Understand not everyone on the plaintiffs’ side is malicious. Yes, there are cases where the man you have to kill is of a second- or third-generation crime family, and his relatives know he needed killing but they see a lawsuit against you as a lottery ticket. I honestly don’t think this was the case in the Gutierrez suit. I saw his parents in court, and I believe they were truly stricken and grieving. I suspect they believed what the people with agendas told them — jackbooted thugs killed their son simply for being Hispanic. Ask yourself: when you were young, did you ever do stupid things you went to great lengths to conceal from your parents? I believe this is what happened here, and I believe it happens a lot.

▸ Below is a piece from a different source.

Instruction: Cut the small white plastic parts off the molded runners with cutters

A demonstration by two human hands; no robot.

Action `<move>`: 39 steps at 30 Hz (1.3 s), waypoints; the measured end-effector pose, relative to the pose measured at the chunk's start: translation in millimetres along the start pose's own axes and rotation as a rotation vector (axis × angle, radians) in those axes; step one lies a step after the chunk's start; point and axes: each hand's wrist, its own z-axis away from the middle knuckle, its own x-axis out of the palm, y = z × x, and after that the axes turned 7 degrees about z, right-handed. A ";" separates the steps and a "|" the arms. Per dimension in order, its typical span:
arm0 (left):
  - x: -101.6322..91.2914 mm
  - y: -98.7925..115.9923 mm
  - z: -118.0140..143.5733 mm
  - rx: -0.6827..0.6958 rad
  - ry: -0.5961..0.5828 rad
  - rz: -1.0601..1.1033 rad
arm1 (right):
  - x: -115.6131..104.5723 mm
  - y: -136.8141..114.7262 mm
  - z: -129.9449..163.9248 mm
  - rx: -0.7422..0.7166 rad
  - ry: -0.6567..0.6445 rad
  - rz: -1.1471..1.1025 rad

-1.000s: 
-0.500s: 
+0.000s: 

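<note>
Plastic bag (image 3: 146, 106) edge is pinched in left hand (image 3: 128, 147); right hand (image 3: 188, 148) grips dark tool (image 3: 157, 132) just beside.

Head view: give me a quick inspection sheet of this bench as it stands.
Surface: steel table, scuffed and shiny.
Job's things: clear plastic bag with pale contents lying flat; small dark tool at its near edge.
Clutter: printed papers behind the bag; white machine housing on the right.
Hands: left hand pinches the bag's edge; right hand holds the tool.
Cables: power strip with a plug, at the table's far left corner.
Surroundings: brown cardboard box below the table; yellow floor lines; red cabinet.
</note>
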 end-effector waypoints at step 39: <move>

Don’t play the race card! An hour or two on Google reading what’s available from a search for Gutierrez v. Yolo County, et. al. will show the incredible amount of propaganda race-baiters applied to this trial. As you read all those allegations of “cops kill Latino out of racial hatred and police brutality,” consider these simple facts: Two Hispanic officers and one mixed-race officer (Japanese-American, Johnson) engaged a Hispanic man who attempted to murder the mixed-race officer and was killed by a Hispanic officer, who worked for a Hispanic sheriff named Ed Prieto. The defense ignored the invisible elephant in the courtroom, and focused simply on the indisputable facts in evidence. Which is one reason why the defense prevailed.
On October 24, 2012, the Federal Court jury returned a “complete defense verdict,” which totally exonerated the cops from any wrongdoing. The Sacramento Bee newspaper reported, “The parents of Luis Gutierrez have only their son to blame for his death at the hands of a Yolo County sheriff’s deputy, a federal court jury in Sacramento decided Tuesday.” The long ordeal was over at last.
The involved officers have all continued their careers, some of them receiving promotions. Their sheriff, Ed Prieto, stood strong for them throughout. Yes, life goes on after these things. But the odyssey of this case reminds us all of the foolishness of the saying, “A good shoot is a good shoot.”